I have never had the chance before to show you any one of the places where I have been though I have spoken of them to you
many times. Virginia where there is tall forest green and unbroken for days'journeying along the coast. The Azores whose islands
rise out of the sea like eggshells with villages on white and yellow sands, where the people are brown and swim like fishes
and string necklaces of shells that are beautiful as precious stones. London with its river full of masts, Hull, Aldborow
where I first set sail and which would not seem unfamiliar to you, though it is a meagre place compared with Copenhagen with
but a few fine houses and a wide flat shore, and at its back a long riverrnouth with a lip of land to shield it. And of all
those places nowhere is more strange than here, and do you know why? It is because here there are no people. None. No one
here but our two selves. Yes, when I am well enough again to walk, if the moon be bright - for I do not know what day it is,
in my illness I have lost touch with the phase of the moon - if the moon be bright and the weather clear and not too cold
I shall take you on a little tour of my beach, my mountains, my hinterland, this little part of the island that I know.

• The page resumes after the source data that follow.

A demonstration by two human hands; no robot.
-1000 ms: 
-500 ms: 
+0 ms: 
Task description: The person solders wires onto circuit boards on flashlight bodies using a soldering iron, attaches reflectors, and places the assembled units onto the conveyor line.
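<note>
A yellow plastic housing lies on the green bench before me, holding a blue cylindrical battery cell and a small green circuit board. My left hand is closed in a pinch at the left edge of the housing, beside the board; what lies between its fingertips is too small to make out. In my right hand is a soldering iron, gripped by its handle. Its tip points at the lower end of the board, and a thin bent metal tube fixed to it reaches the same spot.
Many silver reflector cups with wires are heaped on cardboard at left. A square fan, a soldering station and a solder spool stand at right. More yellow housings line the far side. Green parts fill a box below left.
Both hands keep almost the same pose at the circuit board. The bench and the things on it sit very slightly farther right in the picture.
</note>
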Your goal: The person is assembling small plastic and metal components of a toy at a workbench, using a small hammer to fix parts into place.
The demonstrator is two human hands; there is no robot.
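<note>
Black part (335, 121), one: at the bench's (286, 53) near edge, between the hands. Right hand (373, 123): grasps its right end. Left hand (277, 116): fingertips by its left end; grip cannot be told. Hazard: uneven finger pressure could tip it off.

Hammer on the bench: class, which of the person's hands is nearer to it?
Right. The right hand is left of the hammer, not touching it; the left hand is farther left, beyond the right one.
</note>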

    'When I have the strength to move we shall go out, shall we not, look in the sky for the stars which now that it is winter
seem sometimes bright as if they are alive, look for God's shimmering in the sky? I shall be strong enough to go out very
soon, I think. Though I am feeble the gripes and the shivers have passed, and I shall drink some spirits and a little of this
broth here, and will soon be back to my old self though a little raw in the skin perhaps, but that symptom too is receding.'
    She puts down her sewing and comes and sits on the deerskins beside him, and her arms are soft and rounded, and her belly
bulges slightly where the jacket is unbuttoned, her waist big against the fabric of her dress. She does not touch him on account
of the tenderness of his skin but sits quiet beside him until he sleeps.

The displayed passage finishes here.